* **TASK REQUIREMENTS**: Starting at the first line of the data, print each line verbatim up to and including the line bearing "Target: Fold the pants", omitting pictures.

Stored items
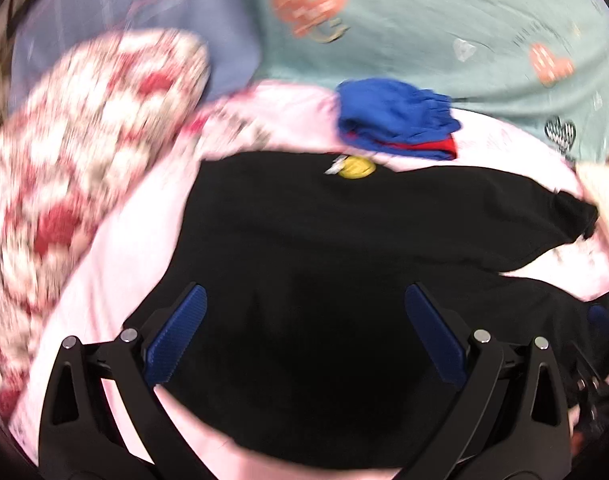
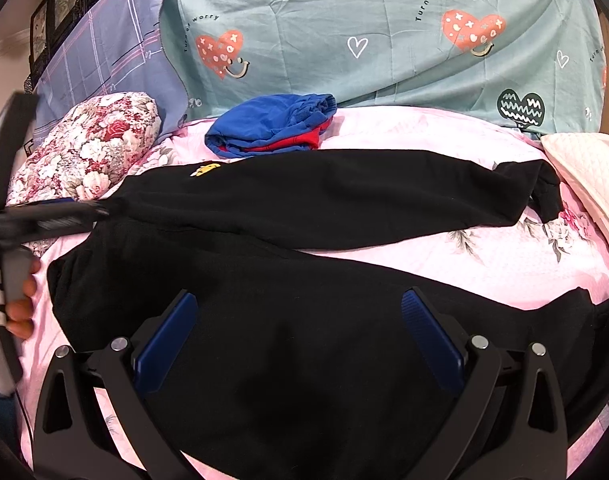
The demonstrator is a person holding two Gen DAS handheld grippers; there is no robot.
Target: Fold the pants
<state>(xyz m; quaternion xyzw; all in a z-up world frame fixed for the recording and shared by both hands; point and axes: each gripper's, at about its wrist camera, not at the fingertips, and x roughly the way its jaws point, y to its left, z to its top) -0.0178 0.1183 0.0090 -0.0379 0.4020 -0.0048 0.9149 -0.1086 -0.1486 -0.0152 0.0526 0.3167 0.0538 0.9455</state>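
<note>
Both tools hang over the black pants point(image 2: 304, 216) with nothing gripped: the right gripper point(image 2: 300, 336) has its blue pads spread wide over the near leg in the lower middle of its view, and the left gripper point(image 1: 304, 332) is just as wide apart over the black cloth, its picture smeared by motion. The sensible move, I reckon, is to close on an edge of the fabric, a hem or the waistband, rather than the flat middle, and to take both layers at once so that the legs lie one upon the other. The pants sprawl across the centre of the pink bedspread point(image 2: 504, 248), the two legs splayed and parted toward the right of the frame, a small yellow patch point(image 2: 205, 169) near the upper left of the garment. The cloth looks soft and thick, lightly rumpled. Above it, touching its edge, sits a folded blue and red garment point(image 2: 272, 128).
</note>
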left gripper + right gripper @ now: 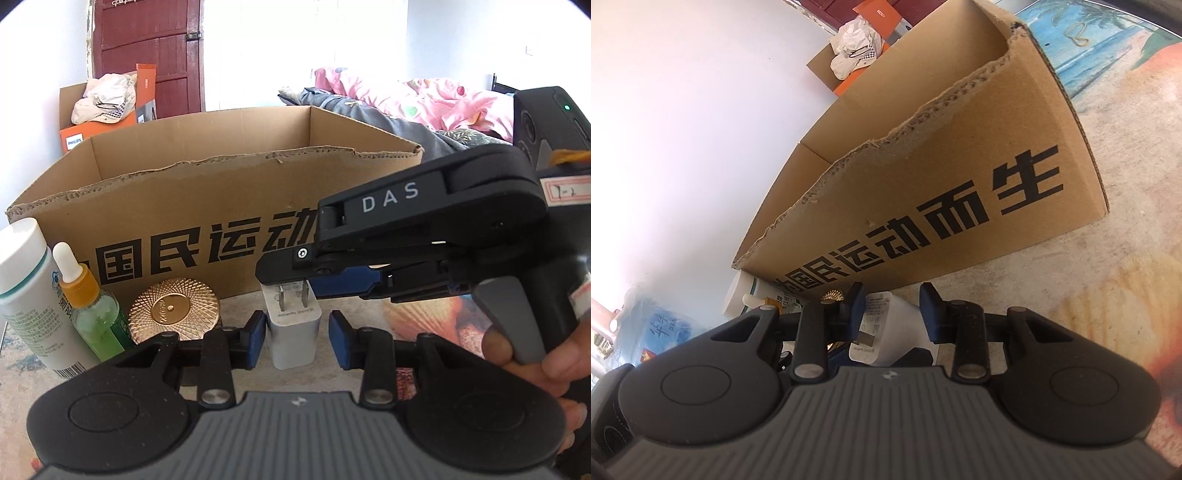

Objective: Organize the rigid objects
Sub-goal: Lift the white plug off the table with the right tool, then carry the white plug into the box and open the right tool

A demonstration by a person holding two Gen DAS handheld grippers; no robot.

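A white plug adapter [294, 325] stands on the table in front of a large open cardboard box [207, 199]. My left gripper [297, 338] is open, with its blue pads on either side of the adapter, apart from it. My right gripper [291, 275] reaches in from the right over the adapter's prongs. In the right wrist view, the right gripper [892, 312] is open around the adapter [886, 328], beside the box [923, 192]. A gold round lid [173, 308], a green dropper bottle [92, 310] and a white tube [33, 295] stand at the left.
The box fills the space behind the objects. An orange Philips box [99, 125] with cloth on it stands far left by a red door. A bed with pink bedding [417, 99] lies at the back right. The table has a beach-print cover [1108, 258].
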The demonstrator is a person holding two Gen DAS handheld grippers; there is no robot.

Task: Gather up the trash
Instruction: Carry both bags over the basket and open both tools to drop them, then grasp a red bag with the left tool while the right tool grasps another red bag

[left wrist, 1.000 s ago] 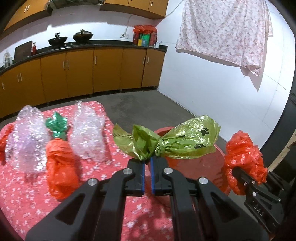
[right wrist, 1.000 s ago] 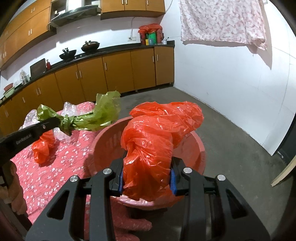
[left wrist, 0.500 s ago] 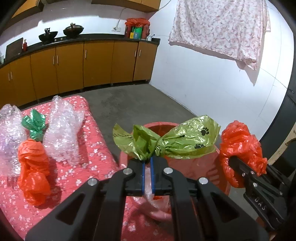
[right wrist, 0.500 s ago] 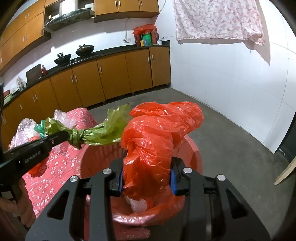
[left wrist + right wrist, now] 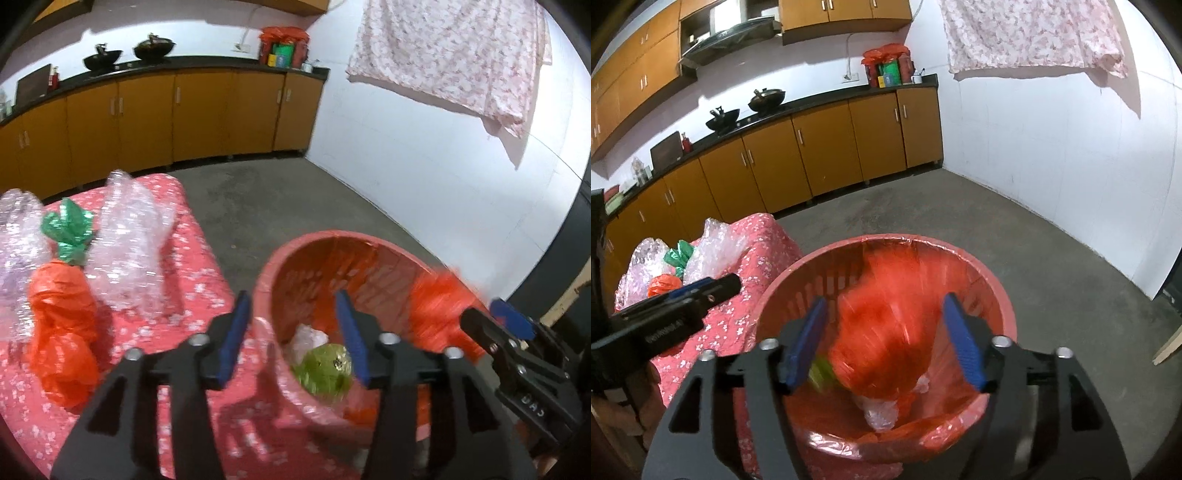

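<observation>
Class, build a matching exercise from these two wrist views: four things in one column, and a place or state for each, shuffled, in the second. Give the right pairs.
Things
1. green bag
2. red bag
3. bubble wrap
4. left gripper

Places or states
A. lying on the flowered cloth
B. blurred, dropping between open blue pads
C. jaws open, nothing between them
D. down inside the red basket

Pairs: 1-D, 2-B, 3-A, 4-C
</observation>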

* **ANSWER**:
The demonstrator is a person holding two Gen DAS handheld grippers; there is no robot.
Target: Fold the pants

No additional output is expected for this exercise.